## PROBLEM STATEMENT
Could you return the listing below exactly, with every line intact?

## STORED DATA
^^^^^^^^

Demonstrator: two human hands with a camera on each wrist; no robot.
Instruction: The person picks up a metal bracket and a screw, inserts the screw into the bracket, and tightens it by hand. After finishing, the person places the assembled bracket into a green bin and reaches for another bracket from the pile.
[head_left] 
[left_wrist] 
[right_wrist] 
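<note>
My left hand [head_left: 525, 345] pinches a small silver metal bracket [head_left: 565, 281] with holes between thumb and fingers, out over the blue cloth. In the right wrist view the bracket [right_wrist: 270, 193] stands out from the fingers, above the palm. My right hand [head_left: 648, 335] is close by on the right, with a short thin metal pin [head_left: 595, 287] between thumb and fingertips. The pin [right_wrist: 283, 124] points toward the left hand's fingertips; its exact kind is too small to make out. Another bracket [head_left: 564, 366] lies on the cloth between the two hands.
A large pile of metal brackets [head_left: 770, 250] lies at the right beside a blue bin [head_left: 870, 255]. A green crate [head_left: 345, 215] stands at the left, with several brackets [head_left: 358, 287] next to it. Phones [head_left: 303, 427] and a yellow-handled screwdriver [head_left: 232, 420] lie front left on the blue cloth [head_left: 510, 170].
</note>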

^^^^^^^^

## OUTPUT FOR THIS TASK
Demonstrator: two human hands with a camera on each wrist; no robot.
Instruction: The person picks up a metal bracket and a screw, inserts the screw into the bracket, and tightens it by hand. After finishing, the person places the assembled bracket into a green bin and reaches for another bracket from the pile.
[head_left] 
[left_wrist] 
[right_wrist] 
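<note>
My left hand [head_left: 525, 345] pinches a small silver metal bracket [head_left: 565, 281] with holes between thumb and fingers, out over the blue cloth. In the right wrist view the bracket [right_wrist: 270, 193] stands out from the fingers, above the palm. My right hand [head_left: 648, 335] is close by on the right, with a short thin metal pin [head_left: 595, 287] between thumb and fingertips. The pin [right_wrist: 283, 124] points toward the left hand's fingertips; its exact kind is too small to make out. Another bracket [head_left: 564, 366] lies on the cloth between the two hands.
A large pile of metal brackets [head_left: 770, 250] lies at the right beside a blue bin [head_left: 870, 255]. A green crate [head_left: 345, 215] stands at the left, with several brackets [head_left: 358, 287] next to it. Phones [head_left: 303, 427] and a yellow-handled screwdriver [head_left: 232, 420] lie front left on the blue cloth [head_left: 510, 170].
</note>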

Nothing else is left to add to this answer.